We note that this conclusion has been confirmed by a series of decisions of this Court in respect of the specific issue involved in the current proceeding: see, for example, the most recent decision, Kumar v. Coachman Insurance Co., 2004 11702 (ON SCDC), [2004] O.J. No. 2494 (Ont. Div. Ct.).
[48] Moreover, as noted by the court in State Farm Mutual Automobile Insurance Co. v. Federico, 2014 ONSC 109 at para. 7, once an insured chooses FSCO arbitration, the arbitrator has exclusive jurisdiction, and thereby becomes “solely tasked” with considering the matter in the first instance.
[49] In this case, the appropriate standard of review is reasonableness given the presence of a privative clause, the fact that adjudication is done using a special administrative regime in which the decision-maker has special expertise, and the legal issue to be addressed, namely whether Mr. Samad was in an “accident” as defined in the legislation. Deference is warranted as the administrative tribunal has developed particular expertise in the application of a general common law or civil law rule in relation to the specific statutory context”. This means the decision must fall within the range of possible conclusions which are defensible in respect of the facts and the law (Dunsmuir v. New Brunswick 2008 SCC 9, [2008] 1 S.C.R. 190)
ANALYSIS OF THE ISSUES
A. How to Interpret the Statute
[50] The statute and regulations are remedial and should be interpreted in a way that best enables the attainment of its objects. (Interpretation Act, R.S.C. 1985, c. I-21)

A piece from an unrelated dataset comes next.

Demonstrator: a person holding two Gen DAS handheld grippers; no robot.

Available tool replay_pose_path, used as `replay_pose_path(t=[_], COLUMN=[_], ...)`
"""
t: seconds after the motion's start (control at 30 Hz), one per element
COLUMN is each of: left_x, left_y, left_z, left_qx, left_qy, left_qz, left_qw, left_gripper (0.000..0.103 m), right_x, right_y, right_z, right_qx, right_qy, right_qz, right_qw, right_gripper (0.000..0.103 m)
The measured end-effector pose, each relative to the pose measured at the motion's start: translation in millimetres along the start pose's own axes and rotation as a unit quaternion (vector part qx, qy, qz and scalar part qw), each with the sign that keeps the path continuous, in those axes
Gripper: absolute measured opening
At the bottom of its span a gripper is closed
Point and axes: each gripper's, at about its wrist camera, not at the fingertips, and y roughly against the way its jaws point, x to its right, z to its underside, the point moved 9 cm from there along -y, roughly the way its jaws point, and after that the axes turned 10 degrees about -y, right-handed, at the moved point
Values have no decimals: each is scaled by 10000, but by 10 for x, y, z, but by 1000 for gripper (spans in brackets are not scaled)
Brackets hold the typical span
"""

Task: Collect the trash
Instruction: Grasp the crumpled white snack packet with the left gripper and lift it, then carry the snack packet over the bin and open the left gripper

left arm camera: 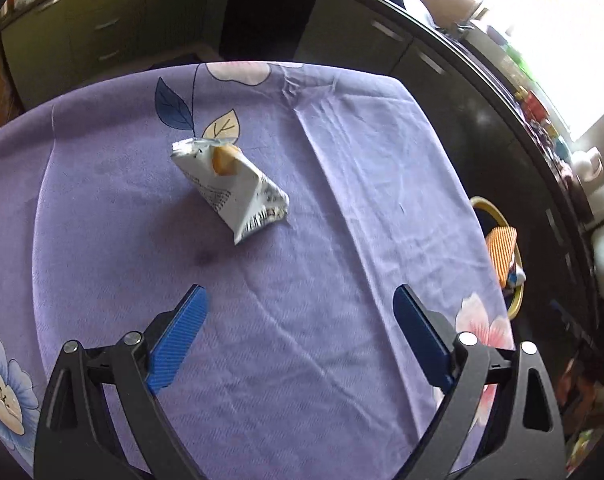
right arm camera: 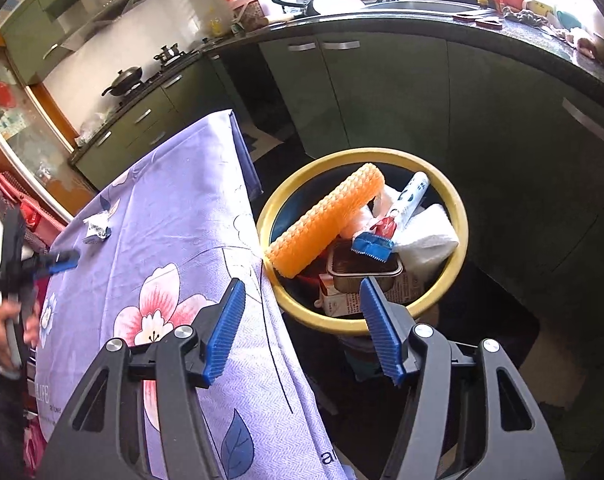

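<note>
A crumpled white printed wrapper point(left arm camera: 231, 188) with a pale orange scrap on top lies on the purple flowered tablecloth point(left arm camera: 342, 200); the right wrist view shows the wrapper point(right arm camera: 97, 228) small and far off. My left gripper point(left arm camera: 299, 300) hovers open in front of it, nothing between its blue pads. My right gripper point(right arm camera: 302, 292) is open and empty above the near rim of a yellow-rimmed bin point(right arm camera: 460, 208) beside the table. The bin holds an orange textured roll point(right arm camera: 326, 220), a blue wrapper point(right arm camera: 372, 246), white tissue, a tube and a carton.
The bin point(left arm camera: 516, 304) stands off the table's right edge. Dark green kitchen cabinets and a black counter point(right arm camera: 422, 20) with dishes curve behind it. A hand point(right arm camera: 9, 320) holds the left gripper point(right arm camera: 61, 260) at the table's left side. A stove with a wok stands far left.
</note>
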Motion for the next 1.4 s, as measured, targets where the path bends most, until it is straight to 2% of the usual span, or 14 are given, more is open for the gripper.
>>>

[51] Laskin J.A. for the Court in Chisholm v. Liberty Mutual Insurance Group, 2002 45020 (ON CA), 2002 Carswell Ont. 2652 (ONCA) noted that,
The 1996 Schedule reflects a government policy decision. The government decided to circumscribe the insurance industry’s liability to pay no-fault benefits by holding it responsible only for injuries directly caused by the use or operation of a car.
B. The Central Issue
[52] The central issue in this case is whether Mr. Samad was involved in an “accident” pursuant to the Schedule where the use or operation of an automobile directly caused the impairment.
C. Was the Arbitrator’s Interpretation of “Ordinary Use or Operation of a Vehicle” Reasonable?
[53] The purpose component will be satisfied where the vehicle in question is being operated in a manner that is consistent with the ordinary use and well-known activities of vehicles. The test is to be applied in a contextual manner. (Greenhalgh v. ING Halifax Insurance Co., 2004 21045 (ON CA), at para. 11.)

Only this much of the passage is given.